In the Absence of Lip Service
Here’s what I’d like to say to the rehired and newly hired employees and representatives of the American people:
Campaign Finance Reform
Now. Do it now. Not tomorrow, when you amnesiac shits forget about this maelstrom of waste and start campaigning for 2016.
Make Nice with Your Fellow Legislators
Get off your keisters and cross the aisle. Start talking. Leave your crazy sororities and fraternities of political hacks and “wingers” from either side. Those days should be over. We, the people, are exhausted by your immature playground games.
Let’s Talk About War
People are dying on our behalf – that’s kind of important, isn’t it? I mean, that runs a pretty close second to who gets married in this country. Yeah, let’s go there.
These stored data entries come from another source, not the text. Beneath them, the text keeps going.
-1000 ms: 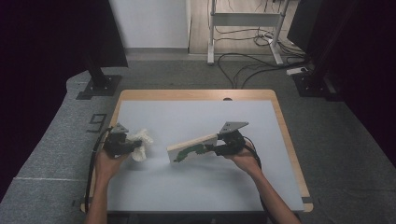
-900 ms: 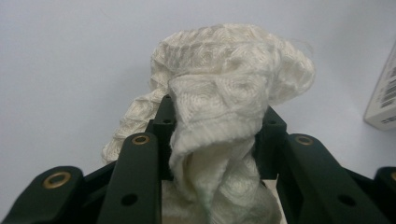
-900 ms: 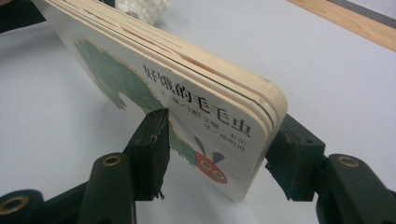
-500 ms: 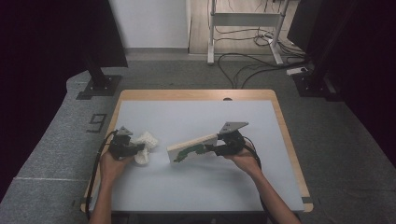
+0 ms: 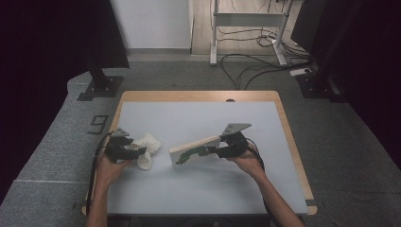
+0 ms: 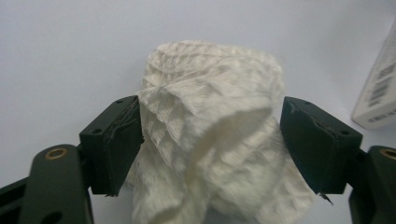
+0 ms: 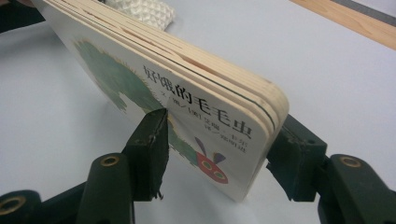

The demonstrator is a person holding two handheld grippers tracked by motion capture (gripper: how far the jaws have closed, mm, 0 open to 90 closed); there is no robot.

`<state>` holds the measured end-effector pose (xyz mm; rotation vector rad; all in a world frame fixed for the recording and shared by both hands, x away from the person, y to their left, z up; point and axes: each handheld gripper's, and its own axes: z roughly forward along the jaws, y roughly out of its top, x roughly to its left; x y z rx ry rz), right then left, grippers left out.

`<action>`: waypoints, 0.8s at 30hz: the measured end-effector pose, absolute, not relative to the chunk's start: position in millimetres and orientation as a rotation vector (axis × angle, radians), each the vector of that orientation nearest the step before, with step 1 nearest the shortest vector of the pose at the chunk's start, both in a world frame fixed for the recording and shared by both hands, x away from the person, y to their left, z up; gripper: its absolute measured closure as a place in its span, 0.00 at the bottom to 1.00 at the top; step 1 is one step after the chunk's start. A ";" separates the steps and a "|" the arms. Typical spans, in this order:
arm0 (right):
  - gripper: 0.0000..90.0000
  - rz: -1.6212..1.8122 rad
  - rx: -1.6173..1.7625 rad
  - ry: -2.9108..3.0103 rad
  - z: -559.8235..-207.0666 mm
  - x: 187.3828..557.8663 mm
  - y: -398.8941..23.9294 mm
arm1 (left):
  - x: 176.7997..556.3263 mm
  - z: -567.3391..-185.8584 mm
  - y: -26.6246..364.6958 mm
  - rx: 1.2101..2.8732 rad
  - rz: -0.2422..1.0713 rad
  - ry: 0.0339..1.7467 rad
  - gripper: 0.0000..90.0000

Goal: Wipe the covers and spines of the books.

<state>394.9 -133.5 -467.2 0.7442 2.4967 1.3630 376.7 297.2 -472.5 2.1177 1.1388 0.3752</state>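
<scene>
- Centrally on the desk [image 5: 198, 198], the board book [image 5: 195, 149] serves as the landmark: it is held tilted, its near corner low over the pale grey surface and its far end raised toward the right gripper [image 5: 215, 151].
- Its cover shows a green caterpillar with a red face and a line of Chinese characters, clear in the right gripper view, where the thick layered page edges [image 7: 187, 60] face upward.
- The right gripper [image 7: 217, 154] is clamped on the book, one black pad pressed on the printed cover and the other behind the back board.
- Left of the book, and apart from it, lies the white cloth [image 5: 146, 149], a crumpled waffle-textured wad resting on the desk.
- The left gripper [image 5: 134, 151] sits at the cloth's left side, farther from the book than the cloth is.
- In the left gripper view the cloth [image 6: 210, 135] bulges between the two pads; the jaws have just been opening, and now they stand apart, the left pad only brushing the fabric, the right pad at its edge, neither squeezing it.
- A corner of the book [image 6: 380, 93] shows beyond the cloth in that view.
- Beyond the book, the desk's wooden rim [image 5: 198, 96] frames the grey top.
</scene>
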 end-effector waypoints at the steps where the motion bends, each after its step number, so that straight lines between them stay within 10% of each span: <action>1: 0.45 1.363 0.744 2.496 -467.2 394.9 -133.3 | 373.7 -469.7 297.3 2.117 0.384 1.135 0.22; 24: 0.48 1.376 0.758 2.503 -467.2 397.1 -135.2 | 334.2 -443.2 215.5 2.198 0.231 0.788 0.45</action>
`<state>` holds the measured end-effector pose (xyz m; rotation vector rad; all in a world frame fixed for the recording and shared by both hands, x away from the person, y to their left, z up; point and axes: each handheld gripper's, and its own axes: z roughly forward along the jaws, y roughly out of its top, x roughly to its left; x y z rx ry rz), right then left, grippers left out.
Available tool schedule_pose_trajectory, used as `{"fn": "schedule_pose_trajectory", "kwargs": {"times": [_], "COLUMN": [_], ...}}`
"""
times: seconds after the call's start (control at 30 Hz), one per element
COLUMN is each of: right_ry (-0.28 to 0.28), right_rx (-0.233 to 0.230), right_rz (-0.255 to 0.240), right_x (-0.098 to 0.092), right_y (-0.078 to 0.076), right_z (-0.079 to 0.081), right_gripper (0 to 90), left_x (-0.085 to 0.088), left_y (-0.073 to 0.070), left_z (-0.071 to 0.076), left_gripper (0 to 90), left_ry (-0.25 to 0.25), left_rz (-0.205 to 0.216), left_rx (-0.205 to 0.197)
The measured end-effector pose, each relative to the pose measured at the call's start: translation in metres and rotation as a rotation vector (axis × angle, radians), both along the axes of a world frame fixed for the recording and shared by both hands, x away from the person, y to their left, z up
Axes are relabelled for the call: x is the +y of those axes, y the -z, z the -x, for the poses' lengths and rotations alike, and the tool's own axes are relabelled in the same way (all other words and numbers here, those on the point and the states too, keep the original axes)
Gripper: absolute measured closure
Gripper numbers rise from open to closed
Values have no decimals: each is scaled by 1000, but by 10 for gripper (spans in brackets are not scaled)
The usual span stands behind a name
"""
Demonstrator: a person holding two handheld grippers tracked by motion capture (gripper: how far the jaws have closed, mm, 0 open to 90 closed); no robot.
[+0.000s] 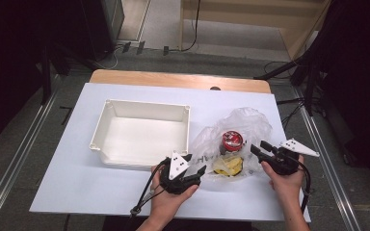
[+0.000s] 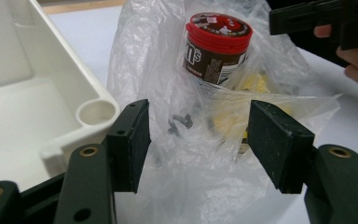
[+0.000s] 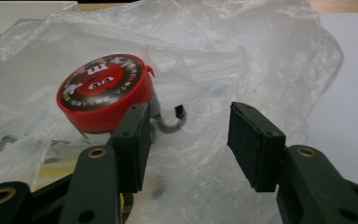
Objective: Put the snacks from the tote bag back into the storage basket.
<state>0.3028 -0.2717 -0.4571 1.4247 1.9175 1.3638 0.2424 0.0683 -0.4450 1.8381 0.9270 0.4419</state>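
One clear plastic bag point(image 1: 241, 126) on the white table sheet point(image 1: 77, 183), crumpled, lying just right of one white plastic bin point(image 1: 142, 132). Inside the bag: one brown M&M's candy tub point(image 1: 232, 142) with red lid, standing tilted; one yellow item point(image 1: 229, 166) beside it toward the near edge, kind not readable through the film. Small grey printing on the bag point(image 2: 181, 122), too creased to read.

Two handheld grippers, one per hand. Left gripper point(image 1: 195, 169) at the bag's near-left corner, beside the bin's front right corner; in the left gripper view point(image 2: 200, 142) jaws parted about halfway, bag film and yellow item lying in the gap, pads not pressing. Right gripper point(image 1: 260, 148) at the bag's right edge, pointing left toward the tub; in the right gripper view point(image 3: 189, 142) jaws likewise parted about halfway, only loose film between, nothing gripped. Red lid point(image 3: 105, 91) just beyond the left-hand pad there, touching or not unclear.

Bin holding nothing visible.
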Motion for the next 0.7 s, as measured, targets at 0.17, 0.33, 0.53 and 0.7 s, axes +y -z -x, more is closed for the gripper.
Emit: {"fn": "schedule_pose_trajectory", "kwargs": {"times": [0.17, 0.33, 0.53, 0.7], "right_ry": [-22, -40, -39, -39], "right_rx": [-10, -8, -2, 0], "right_rz": [28, 36, 41, 59], "right_x": [10, 13, 15, 18], "right_y": [-2, -3, -4, -3], "right_z": [1, 2, 1, 0], "right_gripper": [478, 462, 435, 412], "left_x": [16, 38, 68, 92], "left_y": [-1, 0, 6, 13], "left_z": [3, 6, 6, 5], "left_gripper": [396, 399, 292, 260], "left_ry": [5, 10, -14, -48], "left_rz": [28, 41, 86, 96], "left_rx": [-6, -17, 8, 20]}}
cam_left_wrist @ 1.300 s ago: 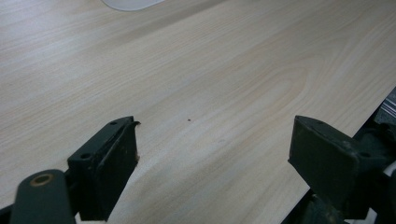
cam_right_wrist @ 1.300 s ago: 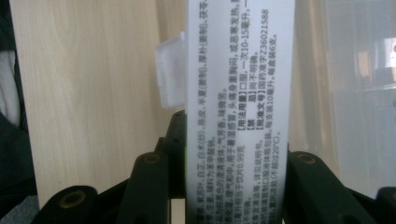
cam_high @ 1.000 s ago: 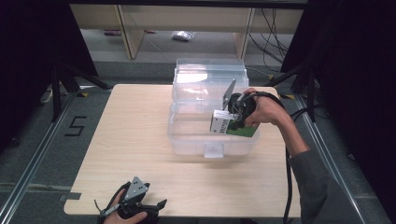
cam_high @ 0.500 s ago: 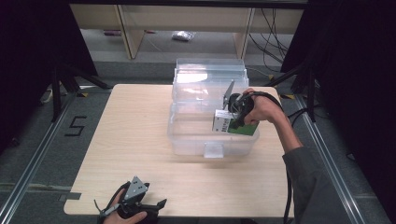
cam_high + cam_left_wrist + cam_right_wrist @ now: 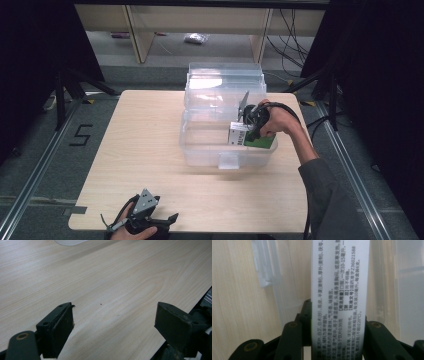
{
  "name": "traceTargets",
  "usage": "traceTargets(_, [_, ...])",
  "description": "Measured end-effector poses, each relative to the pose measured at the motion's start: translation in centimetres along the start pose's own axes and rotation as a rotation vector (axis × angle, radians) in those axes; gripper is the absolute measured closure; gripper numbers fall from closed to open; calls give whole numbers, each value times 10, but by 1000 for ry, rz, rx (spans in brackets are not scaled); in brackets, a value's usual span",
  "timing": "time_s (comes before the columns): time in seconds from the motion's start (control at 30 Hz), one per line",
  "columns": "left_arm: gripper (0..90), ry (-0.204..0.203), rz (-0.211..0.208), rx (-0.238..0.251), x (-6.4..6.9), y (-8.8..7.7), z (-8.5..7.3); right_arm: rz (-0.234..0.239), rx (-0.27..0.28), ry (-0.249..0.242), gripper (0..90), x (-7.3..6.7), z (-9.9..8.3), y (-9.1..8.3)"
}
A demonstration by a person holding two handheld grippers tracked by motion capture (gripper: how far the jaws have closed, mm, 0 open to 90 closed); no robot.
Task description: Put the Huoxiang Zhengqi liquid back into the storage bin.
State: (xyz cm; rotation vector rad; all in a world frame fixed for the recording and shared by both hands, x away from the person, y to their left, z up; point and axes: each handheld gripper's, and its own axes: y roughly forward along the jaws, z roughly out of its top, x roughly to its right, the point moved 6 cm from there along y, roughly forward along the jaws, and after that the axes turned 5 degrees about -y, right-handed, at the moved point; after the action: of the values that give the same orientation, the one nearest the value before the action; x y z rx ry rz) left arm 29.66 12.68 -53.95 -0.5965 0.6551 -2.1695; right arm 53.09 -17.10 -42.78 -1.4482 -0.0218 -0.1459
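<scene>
right gripper [image 5: 246, 131]: clamped on white and green printed cardboard box [image 5: 252, 138], centre right of high view
box place: low inside clear plastic storage bin [image 5: 200, 150], near its right wall
left gripper [image 5: 167, 220]: jaws wide, empty, bottom left
done: box in bin
left: let go, withdraw

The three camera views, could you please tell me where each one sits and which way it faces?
High view: above the table's near side, looking forward and down on the table, clear bin, both hands.
Left gripper view: on the left tongs, open over bare tabletop.
Right gripper view: on the right tongs, shut on the box.
Shared: box and bin.
</scene>
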Motion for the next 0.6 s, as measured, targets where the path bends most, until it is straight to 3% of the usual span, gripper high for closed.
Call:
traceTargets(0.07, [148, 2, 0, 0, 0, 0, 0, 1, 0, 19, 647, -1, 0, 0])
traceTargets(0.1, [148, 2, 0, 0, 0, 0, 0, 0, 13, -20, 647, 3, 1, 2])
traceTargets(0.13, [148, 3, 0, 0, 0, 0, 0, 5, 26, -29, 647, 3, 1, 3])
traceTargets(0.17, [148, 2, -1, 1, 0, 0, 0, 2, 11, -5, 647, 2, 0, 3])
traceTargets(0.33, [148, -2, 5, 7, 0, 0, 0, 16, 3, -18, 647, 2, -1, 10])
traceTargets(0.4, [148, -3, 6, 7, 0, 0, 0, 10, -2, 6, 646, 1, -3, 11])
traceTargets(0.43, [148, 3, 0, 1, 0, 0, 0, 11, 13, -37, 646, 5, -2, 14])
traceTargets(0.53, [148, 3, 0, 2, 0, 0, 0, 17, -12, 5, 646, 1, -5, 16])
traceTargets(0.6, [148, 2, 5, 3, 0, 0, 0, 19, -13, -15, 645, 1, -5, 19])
Raise the Unemployment Rate
Fire a political consultant, pundit and public relations coordinator. Fire them in droves. Maybe they can work for the Red Cross or Amnesty International or some organization more valuable than Mr. or Ms. Blowhard Politician or those topsy-turvy think tanks.
Show Us Your Long Game
We’re not stupid. We know that it will take some time to fix these problems. Stop talking immediate fix and reward like we’re Fido waiting on a bone or a toddler playing peek-a-boo. We have visual permanency. We know the problems are there, even when you don’t talk about them.
We decided that you were the person for the job. Please trust our belief that you will take our best interests to heart and take action. Come to us with the issues and possible solutions. Be honest, forthright and timely.
Thank You and Please, Please Get Something Done.